Task statement
The answer is all of the data repeated exactly, with each picture omitted.

Data shown
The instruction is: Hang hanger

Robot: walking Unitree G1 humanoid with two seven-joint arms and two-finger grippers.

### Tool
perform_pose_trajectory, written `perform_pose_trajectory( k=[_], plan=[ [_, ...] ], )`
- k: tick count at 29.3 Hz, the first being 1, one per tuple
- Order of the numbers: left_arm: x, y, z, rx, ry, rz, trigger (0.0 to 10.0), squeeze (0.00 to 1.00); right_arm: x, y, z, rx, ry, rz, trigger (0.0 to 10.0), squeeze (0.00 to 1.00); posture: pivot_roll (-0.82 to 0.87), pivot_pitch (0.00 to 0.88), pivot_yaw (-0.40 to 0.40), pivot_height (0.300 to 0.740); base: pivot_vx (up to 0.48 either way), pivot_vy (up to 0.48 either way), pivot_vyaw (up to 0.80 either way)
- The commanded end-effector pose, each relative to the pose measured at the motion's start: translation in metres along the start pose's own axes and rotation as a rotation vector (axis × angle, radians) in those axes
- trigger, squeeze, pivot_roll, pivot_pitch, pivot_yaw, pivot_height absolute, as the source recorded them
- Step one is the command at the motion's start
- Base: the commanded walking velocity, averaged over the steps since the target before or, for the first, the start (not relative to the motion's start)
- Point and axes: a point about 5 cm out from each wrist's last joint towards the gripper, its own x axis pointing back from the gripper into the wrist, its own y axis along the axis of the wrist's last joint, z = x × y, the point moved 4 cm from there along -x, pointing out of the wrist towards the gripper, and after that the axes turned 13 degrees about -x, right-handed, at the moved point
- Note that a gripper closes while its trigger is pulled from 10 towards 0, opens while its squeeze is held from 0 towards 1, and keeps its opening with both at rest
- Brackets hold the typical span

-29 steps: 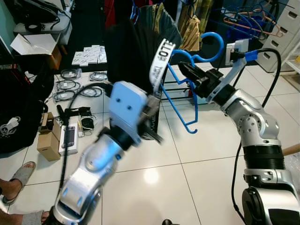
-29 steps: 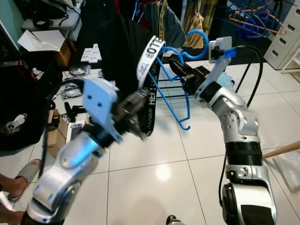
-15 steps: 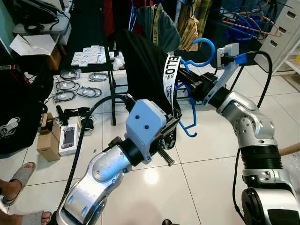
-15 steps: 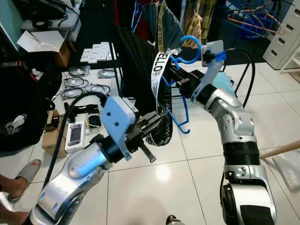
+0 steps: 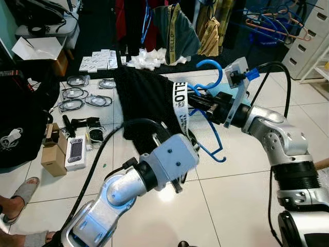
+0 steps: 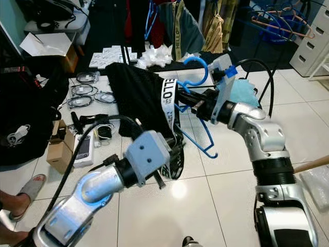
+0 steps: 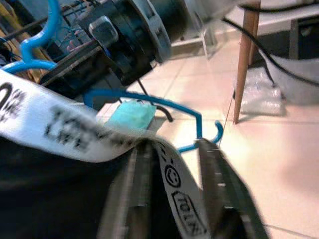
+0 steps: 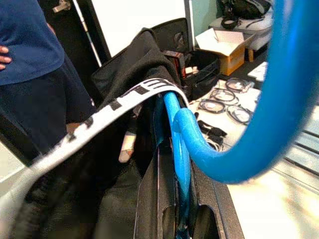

Output below
The instruction is: Hang hanger

Robot: walking Unitree G1 humanoid with two seven-joint arms and two-finger grippers.

### Tool
perform_pose_trajectory, written `perform_pose_trajectory( k=[_], plan=[ [_, ...] ], )`
- k: tick count at 29.3 Hz, the first being 1, one per tuple
- Order of the numbers: left_arm: x, y, z, rx, ry, rz, trigger (0.0 to 10.0), squeeze (0.00 to 1.00); right_arm: x, y, z, rx, ry, rz, trigger (0.0 to 10.0), squeeze (0.00 to 1.00); posture: pivot_roll (-0.82 to 0.87), pivot_pitch (0.00 to 0.88), pivot_yaw (-0.40 to 0.40), pivot_height (0.300 to 0.740); base: pivot_vx (up to 0.48 either way), pivot_vy (up to 0.48 either way), pivot_vyaw (up to 0.80 either way)
- The commanded end-effector pose, each relative to the pose measured at the motion's start: translation in metres along the start pose's own axes and rotation as a rotation vector (axis × angle, radians) in those axes
- trigger, squeeze, pivot_roll, pivot_pitch, pivot_yaw, pivot_height absolute, as the source recorded them
- Step one is the command at the motion's start
- Base: the commanded walking velocity, averaged over the steps since the target before or, for the first, the start (not relative to the motion's start)
- Point and axes: a point about 5 cm out from each wrist's last joint towards the gripper, its own x axis pointing back from the gripper into the wrist, its own y axis along the axis of the wrist's last joint, z = x × y, the point moved 4 cm from there along -x, pointing out of the wrist towards the gripper, and after that the axes turned 13 degrees about -x, right-handed, at the moved point
- Note that a gripper closes while its trigger is pulled from 10 towards 0, opens while its squeeze is held from 0 towards 1, and keeps its opening with both at rest
- Brackets hold the typical span

-29 steps: 
-29 steps: 
-15 steps: 
-15 steps: 
+0 steps: 
+0 steps: 
+0 steps: 
+0 steps: 

The response is complete as it stands.